EXERCISE DESCRIPTION = Here is a listing. Repeat it exactly and in its entirety.

EXERCISE DATA =
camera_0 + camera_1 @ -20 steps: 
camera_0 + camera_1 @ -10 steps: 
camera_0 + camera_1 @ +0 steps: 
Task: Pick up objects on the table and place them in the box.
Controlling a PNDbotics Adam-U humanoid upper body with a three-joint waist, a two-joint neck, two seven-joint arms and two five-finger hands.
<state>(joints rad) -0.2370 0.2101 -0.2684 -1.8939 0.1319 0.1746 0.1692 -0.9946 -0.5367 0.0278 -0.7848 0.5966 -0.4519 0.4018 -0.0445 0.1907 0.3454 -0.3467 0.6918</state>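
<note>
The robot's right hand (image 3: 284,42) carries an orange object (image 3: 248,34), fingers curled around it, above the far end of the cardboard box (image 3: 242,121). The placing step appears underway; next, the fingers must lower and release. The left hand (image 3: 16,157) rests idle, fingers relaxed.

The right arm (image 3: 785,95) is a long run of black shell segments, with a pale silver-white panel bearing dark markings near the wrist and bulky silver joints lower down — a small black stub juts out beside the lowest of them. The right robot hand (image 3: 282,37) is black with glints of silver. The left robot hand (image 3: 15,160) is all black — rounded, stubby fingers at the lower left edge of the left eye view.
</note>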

TASK RESPONSE =
camera_0 + camera_1 @ -20 steps: 
camera_0 + camera_1 @ -10 steps: 
camera_0 + camera_1 @ +0 steps: 
Task: Pick up objects on the table and place them in the box.
Controlling a PNDbotics Adam-U humanoid upper body with a three-joint waist, a two-joint neck, two seven-joint arms and two five-finger hands.
<state>(joints rad) -0.2370 0.2101 -0.2684 -1.8939 0.1319 0.1746 0.1692 -0.9946 -0.5367 0.0278 -0.7848 0.5966 -0.4519 0.4018 -0.0445 0.1907 0.3454 -0.3467 0.6918</state>
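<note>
The robot's right hand (image 3: 284,42) carries an orange object (image 3: 248,34), fingers curled around it, above the far end of the cardboard box (image 3: 242,121). The placing step appears underway; next, the fingers must lower and release. The left hand (image 3: 16,157) rests idle, fingers relaxed.

The right arm (image 3: 785,95) is a long run of black shell segments, with a pale silver-white panel bearing dark markings near the wrist and bulky silver joints lower down — a small black stub juts out beside the lowest of them. The right robot hand (image 3: 282,37) is black with glints of silver. The left robot hand (image 3: 15,160) is all black — rounded, stubby fingers at the lower left edge of the left eye view.
</note>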

The output as shown is complete.